Is Chromecast with google tv available in my region?
To confirm if Chromecast with google TV is available in your location check out the google official store to see the available location
Where is the Google Chromecast extension?
I wasted a lot of time hunting for a Chromecast extension, but you don’t need to install anything to enable Chrome to work with Chromecast. If you don’t see a Chromecast button in the menu bar, click the three dots in the top right corner and choose Cast. Then you can see the devices that can send video to your TV. To maintain the button, right-click on the Cast logo and choose the Always show icon.

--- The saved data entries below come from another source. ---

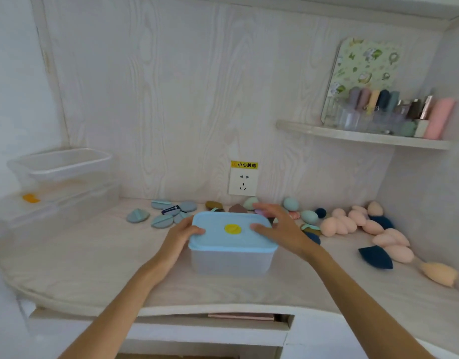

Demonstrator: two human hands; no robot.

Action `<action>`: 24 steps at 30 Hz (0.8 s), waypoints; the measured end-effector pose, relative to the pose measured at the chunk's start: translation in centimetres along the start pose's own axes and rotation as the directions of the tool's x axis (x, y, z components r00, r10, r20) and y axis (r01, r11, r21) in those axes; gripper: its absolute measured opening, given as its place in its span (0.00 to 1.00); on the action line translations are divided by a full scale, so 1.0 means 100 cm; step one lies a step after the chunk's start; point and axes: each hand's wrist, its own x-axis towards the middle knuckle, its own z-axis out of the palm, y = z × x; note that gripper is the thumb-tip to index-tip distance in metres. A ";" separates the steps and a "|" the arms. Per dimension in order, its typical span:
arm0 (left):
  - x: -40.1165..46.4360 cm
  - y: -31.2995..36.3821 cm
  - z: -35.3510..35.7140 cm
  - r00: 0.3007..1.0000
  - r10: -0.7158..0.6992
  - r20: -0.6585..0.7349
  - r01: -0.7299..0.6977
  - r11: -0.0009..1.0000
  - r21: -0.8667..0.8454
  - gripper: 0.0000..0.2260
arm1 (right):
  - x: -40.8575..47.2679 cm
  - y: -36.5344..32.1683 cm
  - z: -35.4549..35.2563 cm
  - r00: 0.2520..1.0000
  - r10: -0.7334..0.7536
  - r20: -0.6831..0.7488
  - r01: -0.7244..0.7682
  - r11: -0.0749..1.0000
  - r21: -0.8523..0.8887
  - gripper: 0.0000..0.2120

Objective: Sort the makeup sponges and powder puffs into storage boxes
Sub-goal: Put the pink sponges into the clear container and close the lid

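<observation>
A clear storage box [231, 261] with a light blue lid [218, 235] and a yellow valve stands mid-counter. My left hand [180, 235] grips the lid's left edge, thumb on top. My right hand [276, 226] lies over the lid's right side with spread fingers, thumb on top. Grey-blue powder puffs [162, 220] lie behind on the left. Pink makeup sponges [365, 225], teal egg sponges [309, 216] and navy puffs [376, 257] are scattered at the right.
Stacked clear boxes [62, 174] with an orange valve lid sit at the far left. A wall socket [243, 182] is behind the box. A shelf [363, 137] at upper right carries bottles, sponges and a floral board. An orange sponge [440, 273] lies far right.
</observation>
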 end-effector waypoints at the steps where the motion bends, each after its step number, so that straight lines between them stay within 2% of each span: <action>1: 0.003 -0.003 0.000 0.999 0.026 -0.023 -0.026 0.999 -0.019 0.19 | 0.000 -0.002 -0.001 0.990 0.029 0.140 -0.033 0.999 0.031 0.30; 2: 0.004 -0.006 -0.001 0.998 0.049 -0.029 -0.050 0.999 -0.018 0.18 | 0.001 -0.001 -0.003 0.959 0.041 0.279 -0.053 0.998 0.036 0.36; 4: 0.016 -0.013 -0.003 0.996 0.086 0.000 -0.086 0.996 -0.017 0.16 | 0.009 0.004 -0.013 0.895 0.017 0.445 -0.020 1.000 0.002 0.43; 8: 0.024 -0.020 -0.005 0.991 0.127 0.035 -0.127 0.992 0.000 0.09 | 0.017 0.016 -0.023 0.843 -0.041 0.536 0.072 0.997 -0.036 0.49; 9: 0.023 -0.022 -0.006 0.988 0.142 0.053 -0.142 0.990 0.000 0.08 | 0.017 0.020 -0.021 0.845 -0.065 0.530 0.083 0.996 -0.011 0.47; 10: 0.021 -0.022 -0.007 0.982 0.159 0.099 -0.162 0.987 0.022 0.12 | 0.016 0.021 -0.020 0.857 -0.088 0.508 0.079 0.996 0.039 0.45; 12: 0.018 -0.020 -0.011 0.963 0.180 0.203 -0.206 0.971 0.119 0.34 | 0.015 0.026 -0.015 0.886 -0.116 0.448 0.053 0.987 0.150 0.41; 13: 0.016 -0.019 -0.012 0.954 0.181 0.241 -0.220 0.964 0.148 0.40 | 0.015 0.030 -0.012 0.903 -0.116 0.415 0.041 0.982 0.187 0.42; 14: 0.017 -0.018 -0.013 0.945 0.183 0.271 -0.231 0.960 0.157 0.42 | 0.015 0.031 -0.010 0.921 -0.114 0.373 0.035 0.977 0.212 0.42; 16: 0.017 -0.020 -0.012 0.937 0.177 0.301 -0.227 0.964 0.141 0.37 | 0.015 0.034 -0.008 0.946 -0.104 0.307 0.023 0.966 0.258 0.43; 19: 0.016 -0.022 -0.011 0.945 0.177 0.275 -0.227 0.960 0.162 0.32 | 0.014 0.034 -0.006 0.968 -0.091 0.234 0.010 0.944 0.330 0.39; 23: 0.013 -0.026 -0.007 0.943 0.185 0.278 -0.258 0.932 0.253 0.39 | 0.017 0.034 -0.003 0.985 -0.030 0.169 -0.059 0.866 0.497 0.26; 24: 0.014 -0.027 -0.007 0.944 0.186 0.272 -0.259 0.929 0.263 0.39 | 0.019 0.033 -0.002 0.989 0.005 0.147 -0.091 0.810 0.580 0.29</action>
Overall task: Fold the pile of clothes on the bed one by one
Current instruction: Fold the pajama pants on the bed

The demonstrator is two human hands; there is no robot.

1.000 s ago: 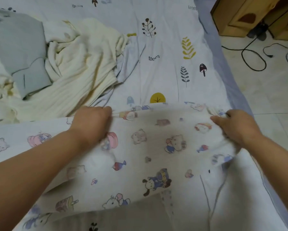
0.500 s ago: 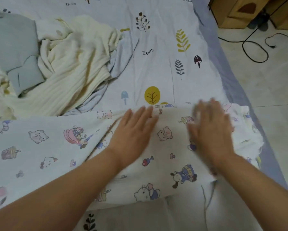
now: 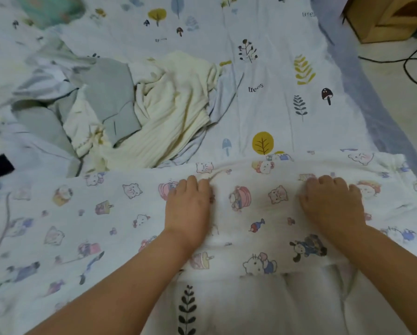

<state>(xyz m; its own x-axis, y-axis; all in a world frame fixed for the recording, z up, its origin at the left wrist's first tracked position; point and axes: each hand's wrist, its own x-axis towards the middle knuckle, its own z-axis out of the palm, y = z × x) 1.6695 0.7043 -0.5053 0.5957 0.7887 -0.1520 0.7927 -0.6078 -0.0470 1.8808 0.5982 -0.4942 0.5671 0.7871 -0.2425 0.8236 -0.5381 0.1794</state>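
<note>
Both hands lay on the cartoon-print garment point(image 3: 258, 213), fingers bent at the tips. The left hand point(image 3: 189, 209) bunched a small ridge of cloth under its fingertips; the right hand point(image 3: 333, 204) looked pressed down, though whether it pinched cloth I couldn't tell. Probably smoothing or gathering the far edge for a fold. Garment was spread across the bed sheet point(image 3: 275, 68) nearest the person. The unfolded pile point(image 3: 130, 112), cream and grey pieces, sat beyond on the left, apart from the hands.

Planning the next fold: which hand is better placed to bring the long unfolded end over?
Left. The left hand rests nearest the cartoon-print garment's long spread-out stretch; the right hand sits by its bunched end.
</note>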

What can I watch on Google Chromecast?
Chromecast can play video and audio content from a variety of services. Many of these are tracked by Google on its official website, though there is no comprehensive list. Since Google introduced the Chromecast software development kit, new apps have started appearing on a regular basis, so keep a watch out for more apps.
Furthermore, the Chromecast with Google TV expands your streaming options to include over 5000 Android TV apps. That’s why it’s no longer only one of the best wireless screen-mirroring gadgets. We recently learned that the Chromecast with Google TV will soon have an Apple TV app, joining the likes of HBO Max, Netflix, and others.
Can I travel with a Chromecast?
The Chromecast generations may appear to be a blessing for regular travelers due to its tiny size and simple setup. Chromecast, on the other hand, does not allow captive portals, which are networks that demand browser-based logins. As a result, the Chromecast isn’t very useful in most hotels or universities. Still, if you bring any of your Chromecast generation devices with you and find a Wi-Fi network without a captive gateway, changing the login information is simple.
Are there any Chromecast alternatives?
Yes, but it also relies on your financial situation. You can also stream entertainment to your TV with a Roku Express 4K Plus for $39. However, the Chromecast generation’s overall appearance is usually superior.
Similar to a Roku device, the $179 Apple TV 4K can stream content (such as games) from your iPhone or iPad to your TV. A PS4 or Xbox One may also be used to stream media, but both systems are incredibly expensive.
How does Google Stadia work with Chromecast?
The company’s game streaming service, Google Stadia, can be accessed from anywhere, but in order to cast it to your TV requires specific Chromecast generations, you’ll either need the now-discontinued Chromecast Ultra or the Chromecast with Google TV from 2021.